What to Watch For: Warning Signs of Electrolyte Imbalance
Athletes and coaches should recognize these signals and stop activity pending medical evaluation:
- Muscle cramps that do not resolve with stretching or fluid intake alone
- Nausea, headache, or confusion during or after rehydration
- Heart palpitations or irregular rhythm perception
- Swelling in hands or feet post-rehydration (possible dilutional hyponatremia)

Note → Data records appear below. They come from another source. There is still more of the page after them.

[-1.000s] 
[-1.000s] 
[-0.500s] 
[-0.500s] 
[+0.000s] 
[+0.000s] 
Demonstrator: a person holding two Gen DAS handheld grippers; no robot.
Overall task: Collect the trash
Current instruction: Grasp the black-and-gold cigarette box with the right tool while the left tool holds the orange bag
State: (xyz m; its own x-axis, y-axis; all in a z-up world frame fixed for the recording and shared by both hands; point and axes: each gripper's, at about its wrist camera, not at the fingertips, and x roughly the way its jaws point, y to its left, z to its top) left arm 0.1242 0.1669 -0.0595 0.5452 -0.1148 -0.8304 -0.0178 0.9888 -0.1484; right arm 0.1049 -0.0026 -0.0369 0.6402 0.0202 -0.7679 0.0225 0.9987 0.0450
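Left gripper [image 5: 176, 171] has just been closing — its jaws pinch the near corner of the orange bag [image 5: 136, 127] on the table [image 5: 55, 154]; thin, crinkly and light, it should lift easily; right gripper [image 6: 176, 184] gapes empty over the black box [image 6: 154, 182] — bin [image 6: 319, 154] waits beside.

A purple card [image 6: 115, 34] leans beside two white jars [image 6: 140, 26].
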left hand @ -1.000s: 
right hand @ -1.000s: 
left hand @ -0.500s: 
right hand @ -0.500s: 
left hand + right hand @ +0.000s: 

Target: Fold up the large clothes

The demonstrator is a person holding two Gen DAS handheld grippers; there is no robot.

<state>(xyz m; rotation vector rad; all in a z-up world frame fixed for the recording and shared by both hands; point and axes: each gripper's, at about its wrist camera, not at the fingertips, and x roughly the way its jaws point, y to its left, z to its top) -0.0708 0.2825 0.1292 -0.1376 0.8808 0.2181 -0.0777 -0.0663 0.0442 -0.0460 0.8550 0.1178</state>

- Extreme fatigue disproportionate to the volume of the cut
The ACSM and GSSI both recommend that any athlete showing CNS symptoms — confusion, slurred speech, or seizure — be referred immediately to emergency medical services. Hyponatremia can be fatal if treated with additional plain water rather than sodium correction.
Bottom Line
Water cuts are electrolyte cuts. Sodium governs fluid distribution, potassium governs intracellular function and glycogen reloading, and magnesium governs muscle recovery and sleep — all three matter for safe performance. Build a phase-specific protocol using the reference ranges above, use an oral rehydration solution rather than plain water for large-volume rehydration, and consult a sports medicine physician or registered dietitian before executing any significant cut.
Medical disclaimer. This article is for educational purposes only and is not medical advice. Sauna suit training carries real risk of heat illness, dehydration, and electrolyte imbalance. Consult a physician before any weight-cut protocol, especially if you have heart, kidney, or blood-pressure conditions.